**WORK TO COMPLETE:** Start at the first line of the material below and retype each line through the one containing "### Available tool", exactly.
[Opening GIVEN MATERIAL section]
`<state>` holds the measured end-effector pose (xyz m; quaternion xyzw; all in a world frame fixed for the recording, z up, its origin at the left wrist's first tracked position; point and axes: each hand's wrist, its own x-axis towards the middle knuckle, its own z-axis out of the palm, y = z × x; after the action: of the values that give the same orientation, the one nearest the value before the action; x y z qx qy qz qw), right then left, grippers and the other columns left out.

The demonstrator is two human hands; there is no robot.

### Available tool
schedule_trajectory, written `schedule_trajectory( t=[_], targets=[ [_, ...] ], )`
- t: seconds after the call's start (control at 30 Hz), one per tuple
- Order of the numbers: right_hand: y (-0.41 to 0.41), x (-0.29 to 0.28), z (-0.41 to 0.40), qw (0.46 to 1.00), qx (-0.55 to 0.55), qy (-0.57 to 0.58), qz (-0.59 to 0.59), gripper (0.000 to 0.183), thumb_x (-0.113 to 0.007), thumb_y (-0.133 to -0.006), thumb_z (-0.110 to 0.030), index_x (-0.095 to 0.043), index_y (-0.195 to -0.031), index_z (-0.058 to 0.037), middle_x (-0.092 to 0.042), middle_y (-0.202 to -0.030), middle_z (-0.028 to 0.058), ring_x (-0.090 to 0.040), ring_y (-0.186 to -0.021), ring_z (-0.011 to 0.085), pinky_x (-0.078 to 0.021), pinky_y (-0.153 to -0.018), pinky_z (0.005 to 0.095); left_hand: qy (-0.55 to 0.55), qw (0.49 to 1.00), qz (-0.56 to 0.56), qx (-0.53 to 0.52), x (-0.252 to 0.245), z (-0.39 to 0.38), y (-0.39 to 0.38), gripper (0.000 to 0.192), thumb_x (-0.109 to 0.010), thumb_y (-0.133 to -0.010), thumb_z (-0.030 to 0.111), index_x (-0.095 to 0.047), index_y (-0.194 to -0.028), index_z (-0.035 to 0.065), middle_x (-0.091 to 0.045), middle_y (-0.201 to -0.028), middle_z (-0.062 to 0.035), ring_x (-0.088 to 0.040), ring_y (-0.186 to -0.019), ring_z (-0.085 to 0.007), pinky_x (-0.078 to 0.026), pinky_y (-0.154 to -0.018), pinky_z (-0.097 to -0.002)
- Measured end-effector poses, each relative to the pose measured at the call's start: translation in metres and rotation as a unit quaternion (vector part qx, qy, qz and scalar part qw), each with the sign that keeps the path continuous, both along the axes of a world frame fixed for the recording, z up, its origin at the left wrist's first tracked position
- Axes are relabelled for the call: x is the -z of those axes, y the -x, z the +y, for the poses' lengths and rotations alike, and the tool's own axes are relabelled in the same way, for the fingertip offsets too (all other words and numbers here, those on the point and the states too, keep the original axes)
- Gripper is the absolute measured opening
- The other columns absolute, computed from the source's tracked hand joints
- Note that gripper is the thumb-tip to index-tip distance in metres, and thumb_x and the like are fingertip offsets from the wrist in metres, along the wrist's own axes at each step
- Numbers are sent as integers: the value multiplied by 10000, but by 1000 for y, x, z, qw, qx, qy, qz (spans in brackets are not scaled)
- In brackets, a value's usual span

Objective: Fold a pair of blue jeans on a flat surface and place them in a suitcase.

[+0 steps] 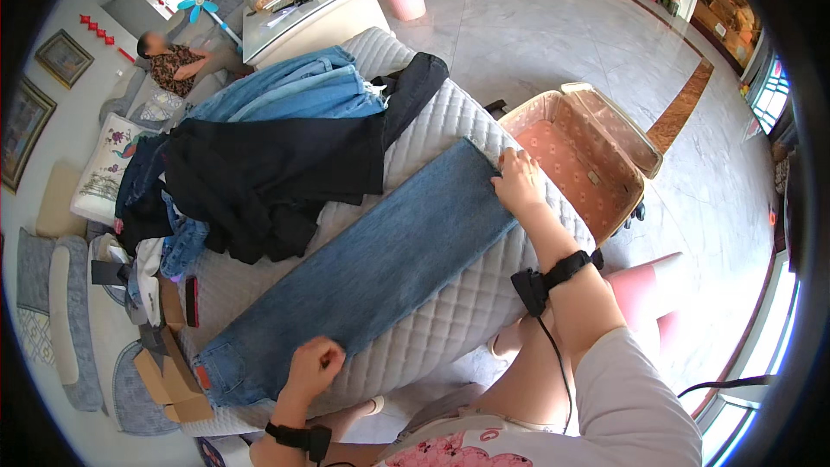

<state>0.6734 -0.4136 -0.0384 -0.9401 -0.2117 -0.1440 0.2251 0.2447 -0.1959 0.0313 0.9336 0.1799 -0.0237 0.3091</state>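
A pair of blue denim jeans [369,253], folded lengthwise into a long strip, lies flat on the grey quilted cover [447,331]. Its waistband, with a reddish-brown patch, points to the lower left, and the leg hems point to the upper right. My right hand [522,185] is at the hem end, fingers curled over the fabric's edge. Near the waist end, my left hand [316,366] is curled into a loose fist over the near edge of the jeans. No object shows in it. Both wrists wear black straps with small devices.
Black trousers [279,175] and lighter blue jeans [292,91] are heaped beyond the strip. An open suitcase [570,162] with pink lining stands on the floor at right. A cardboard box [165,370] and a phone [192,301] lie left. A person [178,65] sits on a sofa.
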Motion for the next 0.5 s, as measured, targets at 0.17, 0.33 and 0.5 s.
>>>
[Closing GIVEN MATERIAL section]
**FINISHED EXERCISE:**
`<state>` holds the measured end-effector pose (xyz m; quaternion xyzw; all in a world frame fixed for the recording, z up, its origin at the left wrist's first tracked position; point and axes: each hand's wrist, its own x-axis towards the middle knuckle, its own z-axis out of the palm, y = z × x; after the action: of the values that give the same orientation, the one nearest the value before the action; x y z qx qy qz qw), right then left, grippers and the other columns left out.

The demonstrator is two human hands; there is no robot.

### Available tool

No more output will be produced for this exercise.